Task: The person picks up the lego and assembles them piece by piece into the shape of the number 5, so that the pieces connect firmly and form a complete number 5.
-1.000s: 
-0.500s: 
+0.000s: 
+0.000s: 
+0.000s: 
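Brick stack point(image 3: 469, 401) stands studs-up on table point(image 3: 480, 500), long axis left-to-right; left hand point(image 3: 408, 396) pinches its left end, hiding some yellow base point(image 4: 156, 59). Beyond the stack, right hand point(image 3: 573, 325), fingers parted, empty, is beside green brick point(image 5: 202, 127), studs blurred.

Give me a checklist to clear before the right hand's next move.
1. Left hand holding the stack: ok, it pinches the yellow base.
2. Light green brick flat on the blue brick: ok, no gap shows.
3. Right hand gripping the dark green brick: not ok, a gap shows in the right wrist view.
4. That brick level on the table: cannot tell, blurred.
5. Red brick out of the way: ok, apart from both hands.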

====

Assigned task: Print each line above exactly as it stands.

Result for this exercise:
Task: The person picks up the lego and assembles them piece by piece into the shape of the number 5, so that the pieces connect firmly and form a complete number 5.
-1.000s: 
-0.500s: 
+0.000s: 
+0.000s: 
+0.000s: 
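Brick stack point(image 3: 469, 401) stands studs-up on table point(image 3: 480, 500), long axis left-to-right; left hand point(image 3: 408, 396) pinches its left end, hiding some yellow base point(image 4: 156, 59). Beyond the stack, right hand point(image 3: 573, 325), fingers parted, empty, is beside green brick point(image 5: 202, 127), studs blurred.

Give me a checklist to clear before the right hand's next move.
1. Left hand holding the stack: ok, it pinches the yellow base.
2. Light green brick flat on the blue brick: ok, no gap shows.
3. Right hand gripping the dark green brick: not ok, a gap shows in the right wrist view.
4. That brick level on the table: cannot tell, blurred.
5. Red brick out of the way: ok, apart from both hands.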

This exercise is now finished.